## [WHAT THIS TASK INVOLVES]
Restate the records that follow. Every word must match.
** Opening RECORDED DATA block **
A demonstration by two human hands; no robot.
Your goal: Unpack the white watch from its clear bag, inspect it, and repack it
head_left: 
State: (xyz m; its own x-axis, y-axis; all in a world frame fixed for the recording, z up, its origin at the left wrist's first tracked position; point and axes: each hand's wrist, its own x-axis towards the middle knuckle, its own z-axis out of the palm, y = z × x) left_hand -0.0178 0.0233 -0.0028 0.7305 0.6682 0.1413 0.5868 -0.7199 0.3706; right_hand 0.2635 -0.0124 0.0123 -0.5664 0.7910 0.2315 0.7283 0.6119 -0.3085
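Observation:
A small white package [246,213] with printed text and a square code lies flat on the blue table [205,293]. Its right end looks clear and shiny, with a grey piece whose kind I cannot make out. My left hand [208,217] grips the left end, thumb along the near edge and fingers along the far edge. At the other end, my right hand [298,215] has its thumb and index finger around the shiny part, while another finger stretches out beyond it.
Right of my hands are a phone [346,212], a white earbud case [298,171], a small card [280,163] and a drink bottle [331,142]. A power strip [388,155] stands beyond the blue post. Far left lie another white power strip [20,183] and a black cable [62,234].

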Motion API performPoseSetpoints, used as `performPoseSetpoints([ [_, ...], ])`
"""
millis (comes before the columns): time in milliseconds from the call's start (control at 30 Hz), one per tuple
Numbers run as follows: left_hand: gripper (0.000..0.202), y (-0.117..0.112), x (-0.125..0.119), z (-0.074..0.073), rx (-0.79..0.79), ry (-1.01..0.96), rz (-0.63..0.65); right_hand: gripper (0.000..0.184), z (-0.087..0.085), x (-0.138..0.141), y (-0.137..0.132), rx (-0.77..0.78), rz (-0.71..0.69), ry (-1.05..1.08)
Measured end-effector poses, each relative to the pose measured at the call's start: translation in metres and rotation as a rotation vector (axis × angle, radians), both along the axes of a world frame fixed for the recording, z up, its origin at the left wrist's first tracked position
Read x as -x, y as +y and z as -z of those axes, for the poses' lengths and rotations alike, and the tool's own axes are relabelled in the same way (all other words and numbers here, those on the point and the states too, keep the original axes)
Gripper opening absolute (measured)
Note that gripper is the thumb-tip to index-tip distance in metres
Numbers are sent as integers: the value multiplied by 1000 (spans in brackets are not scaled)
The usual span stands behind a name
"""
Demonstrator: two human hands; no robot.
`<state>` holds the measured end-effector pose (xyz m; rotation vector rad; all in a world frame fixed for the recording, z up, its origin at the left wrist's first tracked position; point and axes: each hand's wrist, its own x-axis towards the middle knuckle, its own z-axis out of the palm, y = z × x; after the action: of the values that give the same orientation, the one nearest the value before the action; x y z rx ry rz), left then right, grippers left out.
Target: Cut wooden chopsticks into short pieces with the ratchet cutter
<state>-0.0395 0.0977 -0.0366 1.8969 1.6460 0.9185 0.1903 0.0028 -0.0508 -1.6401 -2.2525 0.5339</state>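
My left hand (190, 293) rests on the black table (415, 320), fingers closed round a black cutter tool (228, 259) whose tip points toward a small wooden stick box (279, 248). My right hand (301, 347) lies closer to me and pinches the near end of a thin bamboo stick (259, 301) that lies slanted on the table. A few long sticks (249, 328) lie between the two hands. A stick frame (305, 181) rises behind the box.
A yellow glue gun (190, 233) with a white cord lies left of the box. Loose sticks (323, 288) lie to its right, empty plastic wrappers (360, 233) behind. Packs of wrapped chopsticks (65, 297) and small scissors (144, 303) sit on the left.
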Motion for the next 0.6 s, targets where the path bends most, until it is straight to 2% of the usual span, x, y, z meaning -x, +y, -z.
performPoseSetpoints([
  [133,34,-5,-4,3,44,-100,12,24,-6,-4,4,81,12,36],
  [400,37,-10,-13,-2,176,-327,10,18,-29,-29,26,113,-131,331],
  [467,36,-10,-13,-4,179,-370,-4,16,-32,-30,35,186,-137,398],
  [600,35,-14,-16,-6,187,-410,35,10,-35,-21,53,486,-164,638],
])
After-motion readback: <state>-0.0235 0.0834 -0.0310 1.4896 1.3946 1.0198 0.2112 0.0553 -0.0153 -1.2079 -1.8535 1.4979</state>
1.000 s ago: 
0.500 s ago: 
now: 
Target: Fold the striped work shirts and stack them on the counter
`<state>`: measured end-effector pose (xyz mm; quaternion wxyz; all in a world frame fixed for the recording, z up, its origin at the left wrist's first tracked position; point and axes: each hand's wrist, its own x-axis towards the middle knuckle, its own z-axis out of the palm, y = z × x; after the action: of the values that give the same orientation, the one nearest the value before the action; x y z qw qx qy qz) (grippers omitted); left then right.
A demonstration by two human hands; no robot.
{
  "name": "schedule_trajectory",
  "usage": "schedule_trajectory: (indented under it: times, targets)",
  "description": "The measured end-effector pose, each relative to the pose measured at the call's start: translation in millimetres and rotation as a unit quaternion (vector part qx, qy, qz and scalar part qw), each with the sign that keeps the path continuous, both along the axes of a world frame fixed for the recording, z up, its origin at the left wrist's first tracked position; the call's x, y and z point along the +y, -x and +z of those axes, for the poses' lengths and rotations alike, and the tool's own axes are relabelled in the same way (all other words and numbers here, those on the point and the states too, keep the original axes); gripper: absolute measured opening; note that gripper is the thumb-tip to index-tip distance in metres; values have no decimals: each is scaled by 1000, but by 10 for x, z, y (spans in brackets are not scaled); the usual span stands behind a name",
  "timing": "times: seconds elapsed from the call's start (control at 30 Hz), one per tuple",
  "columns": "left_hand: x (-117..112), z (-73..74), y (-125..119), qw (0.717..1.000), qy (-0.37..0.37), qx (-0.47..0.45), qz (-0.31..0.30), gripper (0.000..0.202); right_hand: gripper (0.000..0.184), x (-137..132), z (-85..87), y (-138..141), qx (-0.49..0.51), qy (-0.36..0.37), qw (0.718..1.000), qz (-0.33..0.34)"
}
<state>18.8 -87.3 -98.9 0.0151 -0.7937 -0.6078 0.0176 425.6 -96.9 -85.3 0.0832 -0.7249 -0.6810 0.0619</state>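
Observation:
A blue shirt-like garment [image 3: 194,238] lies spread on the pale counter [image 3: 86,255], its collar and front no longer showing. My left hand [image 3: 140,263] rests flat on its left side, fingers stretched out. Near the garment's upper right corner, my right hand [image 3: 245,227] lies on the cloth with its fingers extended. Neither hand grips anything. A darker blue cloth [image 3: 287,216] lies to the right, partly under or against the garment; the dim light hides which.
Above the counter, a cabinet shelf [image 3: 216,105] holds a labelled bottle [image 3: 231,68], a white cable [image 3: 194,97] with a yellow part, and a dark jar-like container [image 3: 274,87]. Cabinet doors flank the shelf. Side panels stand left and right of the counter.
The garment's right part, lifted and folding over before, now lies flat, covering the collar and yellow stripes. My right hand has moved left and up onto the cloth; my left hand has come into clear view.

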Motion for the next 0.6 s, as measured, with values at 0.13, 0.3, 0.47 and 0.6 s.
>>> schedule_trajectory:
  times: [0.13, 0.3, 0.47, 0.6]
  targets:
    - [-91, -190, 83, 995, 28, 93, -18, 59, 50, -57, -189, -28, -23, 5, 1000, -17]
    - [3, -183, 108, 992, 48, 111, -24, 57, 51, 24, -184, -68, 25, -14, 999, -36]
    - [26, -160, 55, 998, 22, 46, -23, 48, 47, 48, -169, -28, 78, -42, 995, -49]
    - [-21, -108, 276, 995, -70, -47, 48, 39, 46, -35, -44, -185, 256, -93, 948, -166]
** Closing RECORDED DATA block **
## [ANSWER SECTION]
A demonstration by two human hands; no robot.
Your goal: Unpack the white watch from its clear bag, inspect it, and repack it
head_left: 
State: (xyz m; its own x-axis, y-axis; all in a world frame fixed for the recording, z up, its origin at the left wrist's first tracked position; point and axes: each hand's wrist, its own x-axis towards the middle knuckle, its own z-axis out of the palm, y = z × x) left_hand -0.0178 0.0233 -0.0028 0.7305 0.6682 0.1413 0.5868 -0.7199 0.3706; right_hand 0.2635 -0.0124 0.0123 -0.5664 0.7910 0.2315 0.7283 0.6119 -0.3085
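Observation:
A small white package [246,213] with printed text and a square code lies flat on the blue table [205,293]. Its right end looks clear and shiny, with a grey piece whose kind I cannot make out. My left hand [208,217] grips the left end, thumb along the near edge and fingers along the far edge. At the other end, my right hand [298,215] has its thumb and index finger around the shiny part, while another finger stretches out beyond it.
Right of my hands are a phone [346,212], a white earbud case [298,171], a small card [280,163] and a drink bottle [331,142]. A power strip [388,155] stands beyond the blue post. Far left lie another white power strip [20,183] and a black cable [62,234].
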
Motion API performPoseSetpoints, used as `performPoseSetpoints([ [_, ...], ])`
"""
millis (comes before the columns): time in milliseconds from the call's start (control at 30 Hz), one per tuple
Numbers run as follows: left_hand: gripper (0.000..0.202), y (-0.117..0.112), x (-0.125..0.119), z (-0.074..0.073), rx (-0.79..0.79), ry (-1.01..0.96), rz (-0.63..0.65); right_hand: gripper (0.000..0.184), z (-0.087..0.085), x (-0.138..0.141), y (-0.137..0.132), rx (-0.77..0.78), rz (-0.71..0.69), ry (-1.05..1.08)
Measured end-effector poses, each relative to the pose measured at the call's start: translation in metres and rotation as a rotation vector (axis × angle, radians), both along the axes of a world frame fixed for the recording, z up, its origin at the left wrist's first tracked position
Read x as -x, y as +y and z as -z of those axes, for the poses' lengths and rotations alike, and the tool's own axes are relabelled in the same way (all other words and numbers here, those on the point and the states too, keep the original axes)
Gripper opening absolute (measured)
Note that gripper is the thumb-tip to index-tip distance in metres
Numbers are sent as integers: the value multiplied by 1000 (spans in brackets are not scaled)
The usual span stands behind a name
"""
Demonstrator: two human hands; no robot.
`<state>` holds the measured end-effector pose (xyz m; rotation vector rad; all in a world frame fixed for the recording, z up, its origin at the left wrist's first tracked position; point and axes: each hand's wrist, its own x-axis towards the middle knuckle, its own z-axis out of the palm, y = z × x; after the action: of the values that give the same orientation, the one nearest the value before the action; x y z rx ry rz), left then right, grippers left out.
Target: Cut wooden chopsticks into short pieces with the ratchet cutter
<state>-0.0395 0.0977 -0.0366 1.8969 1.6460 0.9185 0.1903 0.0028 -0.0508 -1.6401 -2.2525 0.5339</state>
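My left hand (190, 293) rests on the black table (415, 320), fingers closed round a black cutter tool (228, 259) whose tip points toward a small wooden stick box (279, 248). My right hand (301, 347) lies closer to me and pinches the near end of a thin bamboo stick (259, 301) that lies slanted on the table. A few long sticks (249, 328) lie between the two hands. A stick frame (305, 181) rises behind the box.
A yellow glue gun (190, 233) with a white cord lies left of the box. Loose sticks (323, 288) lie to its right, empty plastic wrappers (360, 233) behind. Packs of wrapped chopsticks (65, 297) and small scissors (144, 303) sit on the left.
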Motion for the next 0.6 s, targets where the path bends most, until it is straight to 2% of the usual span, x, y, z meaning -x, +y, -z.
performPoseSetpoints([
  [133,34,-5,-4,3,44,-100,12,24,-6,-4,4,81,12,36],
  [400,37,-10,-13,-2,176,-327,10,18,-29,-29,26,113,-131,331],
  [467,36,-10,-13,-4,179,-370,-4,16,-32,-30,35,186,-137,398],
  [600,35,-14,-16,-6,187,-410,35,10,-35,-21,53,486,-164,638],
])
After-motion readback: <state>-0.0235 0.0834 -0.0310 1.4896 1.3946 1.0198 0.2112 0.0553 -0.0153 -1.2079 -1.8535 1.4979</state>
1.000 s ago: 
0.500 s ago: 
now: 
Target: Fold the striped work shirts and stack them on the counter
`<state>`: measured end-effector pose (xyz mm; quaternion wxyz; all in a world frame fixed for the recording, z up, its origin at the left wrist's first tracked position; point and axes: each hand's wrist, its own x-axis towards the middle knuckle, its own z-axis out of the palm, y = z × x; after the action: of the values that give the same orientation, the one nearest the value before the action; x y z qw qx qy qz) (grippers omitted); left then right.
A demonstration by two human hands; no robot.
{
  "name": "schedule_trajectory",
  "usage": "schedule_trajectory: (indented under it: times, targets)",
  "description": "The measured end-effector pose, each relative to the pose measured at the call's start: translation in millimetres and rotation as a unit quaternion (vector part qx, qy, qz and scalar part qw), each with the sign that keeps the path continuous, both along the axes of a world frame fixed for the recording, z up, its origin at the left wrist's first tracked position; the call's x, y and z point along the +y, -x and +z of those axes, for the poses' lengths and rotations alike, and the tool's own axes are relabelled in the same way (all other words and numbers here, those on the point and the states too, keep the original axes); gripper: absolute measured opening; note that gripper is the thumb-tip to index-tip distance in metres; values have no decimals: each is scaled by 1000, but by 10 for x, z, y (spans in brackets are not scaled); the usual span stands behind a name",
  "timing": "times: seconds elapsed from the call's start (control at 30 Hz), one per tuple",
  "columns": "left_hand: x (-117..112), z (-73..74), y (-125..119), qw (0.717..1.000), qy (-0.37..0.37), qx (-0.47..0.45), qz (-0.31..0.30), gripper (0.000..0.202); right_hand: gripper (0.000..0.184), x (-137..132), z (-85..87), y (-138..141), qx (-0.49..0.51), qy (-0.36..0.37), qw (0.718..1.000), qz (-0.33..0.34)"
}
<state>18.8 -87.3 -98.9 0.0151 -0.7937 -0.6078 0.0176 425.6 -96.9 -85.3 0.0832 -0.7249 -0.6810 0.0619</state>
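Observation:
A blue shirt-like garment [image 3: 194,238] lies spread on the pale counter [image 3: 86,255], its collar and front no longer showing. My left hand [image 3: 140,263] rests flat on its left side, fingers stretched out. Near the garment's upper right corner, my right hand [image 3: 245,227] lies on the cloth with its fingers extended. Neither hand grips anything. A darker blue cloth [image 3: 287,216] lies to the right, partly under or against the garment; the dim light hides which.
Above the counter, a cabinet shelf [image 3: 216,105] holds a labelled bottle [image 3: 231,68], a white cable [image 3: 194,97] with a yellow part, and a dark jar-like container [image 3: 274,87]. Cabinet doors flank the shelf. Side panels stand left and right of the counter.
The garment's right part, lifted and folding over before, now lies flat, covering the collar and yellow stripes. My right hand has moved left and up onto the cloth; my left hand has come into clear view.
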
Motion for the next 0.6 s, as measured, with values at 0.13, 0.3, 0.47 and 0.6 s.
>>> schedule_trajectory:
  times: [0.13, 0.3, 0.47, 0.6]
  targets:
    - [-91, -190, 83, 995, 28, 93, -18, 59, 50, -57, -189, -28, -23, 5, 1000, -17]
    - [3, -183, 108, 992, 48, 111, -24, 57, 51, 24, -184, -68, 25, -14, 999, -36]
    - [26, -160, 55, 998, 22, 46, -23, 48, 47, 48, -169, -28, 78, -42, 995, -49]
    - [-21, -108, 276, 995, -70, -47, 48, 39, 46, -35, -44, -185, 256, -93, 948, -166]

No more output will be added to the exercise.